• [Exercise brief]:
Your task is to work out how many lines in the data include the word "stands". Reply with the number alone.

=======

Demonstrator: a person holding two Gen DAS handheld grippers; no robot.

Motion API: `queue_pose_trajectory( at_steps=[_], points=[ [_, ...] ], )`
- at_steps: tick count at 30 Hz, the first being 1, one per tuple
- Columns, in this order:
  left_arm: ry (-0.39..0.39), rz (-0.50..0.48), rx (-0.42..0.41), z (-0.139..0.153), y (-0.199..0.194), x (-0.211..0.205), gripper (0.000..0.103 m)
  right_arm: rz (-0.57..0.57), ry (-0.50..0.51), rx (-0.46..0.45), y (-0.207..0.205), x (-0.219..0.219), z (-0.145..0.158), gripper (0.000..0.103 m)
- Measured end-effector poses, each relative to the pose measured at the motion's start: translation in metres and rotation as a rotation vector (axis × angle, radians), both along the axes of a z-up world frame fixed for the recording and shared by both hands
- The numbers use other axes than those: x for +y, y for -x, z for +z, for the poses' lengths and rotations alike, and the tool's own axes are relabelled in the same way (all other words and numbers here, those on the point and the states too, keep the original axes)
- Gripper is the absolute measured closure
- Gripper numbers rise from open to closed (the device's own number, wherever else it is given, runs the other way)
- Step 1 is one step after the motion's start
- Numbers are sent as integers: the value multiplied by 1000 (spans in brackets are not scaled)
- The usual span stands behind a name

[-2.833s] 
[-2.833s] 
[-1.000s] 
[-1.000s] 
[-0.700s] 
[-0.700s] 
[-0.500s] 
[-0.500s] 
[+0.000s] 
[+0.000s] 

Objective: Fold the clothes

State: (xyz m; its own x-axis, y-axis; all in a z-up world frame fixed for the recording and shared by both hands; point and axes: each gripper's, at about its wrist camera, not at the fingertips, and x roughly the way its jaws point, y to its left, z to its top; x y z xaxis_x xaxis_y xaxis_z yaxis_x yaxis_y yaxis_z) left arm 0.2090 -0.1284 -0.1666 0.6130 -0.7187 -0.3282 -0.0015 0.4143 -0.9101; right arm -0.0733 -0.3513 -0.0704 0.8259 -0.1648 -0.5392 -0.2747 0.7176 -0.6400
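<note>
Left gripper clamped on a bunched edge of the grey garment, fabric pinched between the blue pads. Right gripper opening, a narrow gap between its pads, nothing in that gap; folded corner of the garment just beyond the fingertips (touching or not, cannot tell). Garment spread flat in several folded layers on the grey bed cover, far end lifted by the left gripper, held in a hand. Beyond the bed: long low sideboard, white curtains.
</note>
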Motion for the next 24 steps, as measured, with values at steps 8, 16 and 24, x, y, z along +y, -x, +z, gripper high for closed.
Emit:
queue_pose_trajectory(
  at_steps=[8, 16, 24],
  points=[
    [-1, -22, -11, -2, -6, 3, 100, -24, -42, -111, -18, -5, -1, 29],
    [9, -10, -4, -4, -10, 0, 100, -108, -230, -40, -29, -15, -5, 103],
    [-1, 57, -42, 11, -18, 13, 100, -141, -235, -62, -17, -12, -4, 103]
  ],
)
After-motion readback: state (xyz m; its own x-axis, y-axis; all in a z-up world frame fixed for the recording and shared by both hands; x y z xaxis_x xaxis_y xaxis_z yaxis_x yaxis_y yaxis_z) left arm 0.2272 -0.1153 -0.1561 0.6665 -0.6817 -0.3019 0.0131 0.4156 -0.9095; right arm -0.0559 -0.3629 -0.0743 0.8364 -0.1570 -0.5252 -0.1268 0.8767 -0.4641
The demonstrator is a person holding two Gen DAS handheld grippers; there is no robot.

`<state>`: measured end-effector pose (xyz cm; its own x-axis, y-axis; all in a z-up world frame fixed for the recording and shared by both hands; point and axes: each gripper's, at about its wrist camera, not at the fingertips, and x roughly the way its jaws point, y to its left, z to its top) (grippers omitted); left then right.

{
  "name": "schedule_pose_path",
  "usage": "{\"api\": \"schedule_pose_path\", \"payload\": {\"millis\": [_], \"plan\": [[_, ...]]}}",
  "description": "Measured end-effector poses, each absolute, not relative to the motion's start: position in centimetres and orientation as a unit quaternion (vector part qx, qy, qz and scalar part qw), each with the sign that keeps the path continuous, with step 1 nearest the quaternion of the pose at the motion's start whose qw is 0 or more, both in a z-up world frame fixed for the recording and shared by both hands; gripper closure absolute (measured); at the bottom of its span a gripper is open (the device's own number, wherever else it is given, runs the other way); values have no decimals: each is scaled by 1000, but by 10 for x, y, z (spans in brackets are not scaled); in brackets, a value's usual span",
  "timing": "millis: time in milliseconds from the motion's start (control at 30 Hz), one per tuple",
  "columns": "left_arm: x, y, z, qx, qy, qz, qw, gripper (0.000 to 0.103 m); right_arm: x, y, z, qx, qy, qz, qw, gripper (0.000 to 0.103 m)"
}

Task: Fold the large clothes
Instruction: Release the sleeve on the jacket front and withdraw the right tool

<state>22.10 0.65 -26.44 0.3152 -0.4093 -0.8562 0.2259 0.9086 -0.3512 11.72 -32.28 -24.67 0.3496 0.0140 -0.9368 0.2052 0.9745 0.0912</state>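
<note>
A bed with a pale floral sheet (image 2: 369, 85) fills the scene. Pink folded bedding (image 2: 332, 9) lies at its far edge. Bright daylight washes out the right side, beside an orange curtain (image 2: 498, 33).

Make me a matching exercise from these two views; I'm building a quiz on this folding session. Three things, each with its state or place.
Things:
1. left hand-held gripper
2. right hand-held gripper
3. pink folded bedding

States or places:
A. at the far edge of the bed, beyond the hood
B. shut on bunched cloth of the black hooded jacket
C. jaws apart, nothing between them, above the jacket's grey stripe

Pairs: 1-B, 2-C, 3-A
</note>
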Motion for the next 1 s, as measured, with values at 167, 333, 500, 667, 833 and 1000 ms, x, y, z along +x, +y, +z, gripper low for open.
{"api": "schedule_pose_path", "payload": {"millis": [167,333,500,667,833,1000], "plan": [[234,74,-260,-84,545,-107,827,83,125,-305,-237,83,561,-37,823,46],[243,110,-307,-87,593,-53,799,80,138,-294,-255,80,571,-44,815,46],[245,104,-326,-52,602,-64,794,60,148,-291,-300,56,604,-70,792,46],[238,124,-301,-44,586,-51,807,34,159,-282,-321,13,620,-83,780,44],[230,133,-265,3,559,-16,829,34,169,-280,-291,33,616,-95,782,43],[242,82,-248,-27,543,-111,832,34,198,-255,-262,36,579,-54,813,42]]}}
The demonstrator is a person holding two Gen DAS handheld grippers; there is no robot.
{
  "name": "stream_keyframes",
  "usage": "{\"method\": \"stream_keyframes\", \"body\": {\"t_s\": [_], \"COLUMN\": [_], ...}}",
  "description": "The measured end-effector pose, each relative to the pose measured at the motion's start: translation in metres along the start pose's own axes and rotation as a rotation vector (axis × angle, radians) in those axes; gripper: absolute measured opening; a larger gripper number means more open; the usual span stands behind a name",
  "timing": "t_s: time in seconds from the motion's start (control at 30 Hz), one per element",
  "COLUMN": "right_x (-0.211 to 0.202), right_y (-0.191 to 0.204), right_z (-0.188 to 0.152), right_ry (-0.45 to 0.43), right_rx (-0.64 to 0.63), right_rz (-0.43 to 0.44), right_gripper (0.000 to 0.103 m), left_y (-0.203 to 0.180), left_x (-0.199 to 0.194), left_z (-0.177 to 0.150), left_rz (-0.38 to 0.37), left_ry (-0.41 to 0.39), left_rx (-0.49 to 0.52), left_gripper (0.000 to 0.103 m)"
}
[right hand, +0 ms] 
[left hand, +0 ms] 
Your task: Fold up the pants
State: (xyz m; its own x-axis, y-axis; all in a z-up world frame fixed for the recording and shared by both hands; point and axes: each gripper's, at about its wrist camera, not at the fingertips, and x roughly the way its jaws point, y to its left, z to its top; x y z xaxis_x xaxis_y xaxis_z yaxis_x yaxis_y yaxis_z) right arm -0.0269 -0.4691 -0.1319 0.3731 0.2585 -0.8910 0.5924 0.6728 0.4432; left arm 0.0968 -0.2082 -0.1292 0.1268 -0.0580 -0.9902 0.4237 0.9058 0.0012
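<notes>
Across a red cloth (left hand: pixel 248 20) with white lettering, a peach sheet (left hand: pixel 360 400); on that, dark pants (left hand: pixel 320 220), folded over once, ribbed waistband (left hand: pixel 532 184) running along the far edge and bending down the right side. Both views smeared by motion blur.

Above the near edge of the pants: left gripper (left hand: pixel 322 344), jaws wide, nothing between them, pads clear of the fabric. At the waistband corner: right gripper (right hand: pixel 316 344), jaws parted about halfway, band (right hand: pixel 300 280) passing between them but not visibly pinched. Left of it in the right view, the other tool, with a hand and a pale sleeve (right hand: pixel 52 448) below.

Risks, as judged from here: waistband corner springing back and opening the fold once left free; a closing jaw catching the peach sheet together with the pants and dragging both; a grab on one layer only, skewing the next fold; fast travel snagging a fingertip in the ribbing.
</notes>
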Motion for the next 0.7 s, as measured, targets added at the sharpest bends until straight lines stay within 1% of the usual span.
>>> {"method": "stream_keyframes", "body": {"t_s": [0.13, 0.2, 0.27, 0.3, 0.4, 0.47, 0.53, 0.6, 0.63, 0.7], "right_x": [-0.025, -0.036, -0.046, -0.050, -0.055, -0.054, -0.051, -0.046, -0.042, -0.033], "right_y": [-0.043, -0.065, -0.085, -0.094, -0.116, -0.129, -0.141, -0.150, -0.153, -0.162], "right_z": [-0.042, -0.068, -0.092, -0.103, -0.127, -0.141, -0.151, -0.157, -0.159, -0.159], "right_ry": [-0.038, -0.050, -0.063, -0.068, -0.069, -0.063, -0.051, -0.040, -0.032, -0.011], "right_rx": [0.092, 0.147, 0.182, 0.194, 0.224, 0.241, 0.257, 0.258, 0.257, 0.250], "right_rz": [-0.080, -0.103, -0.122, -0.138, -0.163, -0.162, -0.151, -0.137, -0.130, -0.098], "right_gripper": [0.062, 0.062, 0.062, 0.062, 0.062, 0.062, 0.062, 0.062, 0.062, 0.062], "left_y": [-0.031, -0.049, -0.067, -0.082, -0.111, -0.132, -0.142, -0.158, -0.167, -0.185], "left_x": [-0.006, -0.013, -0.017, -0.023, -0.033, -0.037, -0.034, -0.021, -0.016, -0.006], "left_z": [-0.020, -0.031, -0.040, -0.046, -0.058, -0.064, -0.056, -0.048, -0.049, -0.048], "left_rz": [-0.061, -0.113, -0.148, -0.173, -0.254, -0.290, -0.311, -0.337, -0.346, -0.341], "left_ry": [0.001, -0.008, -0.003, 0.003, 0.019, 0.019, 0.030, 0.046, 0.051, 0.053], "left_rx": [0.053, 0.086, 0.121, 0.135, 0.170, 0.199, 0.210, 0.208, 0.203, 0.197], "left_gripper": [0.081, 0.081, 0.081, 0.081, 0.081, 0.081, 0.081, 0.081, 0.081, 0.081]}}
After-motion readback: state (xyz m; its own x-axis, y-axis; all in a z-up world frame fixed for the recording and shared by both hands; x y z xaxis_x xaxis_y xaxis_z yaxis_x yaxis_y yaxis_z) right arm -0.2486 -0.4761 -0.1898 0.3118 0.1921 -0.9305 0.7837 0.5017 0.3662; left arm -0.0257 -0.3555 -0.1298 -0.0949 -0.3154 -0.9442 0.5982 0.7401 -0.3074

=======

• [Written response]:
2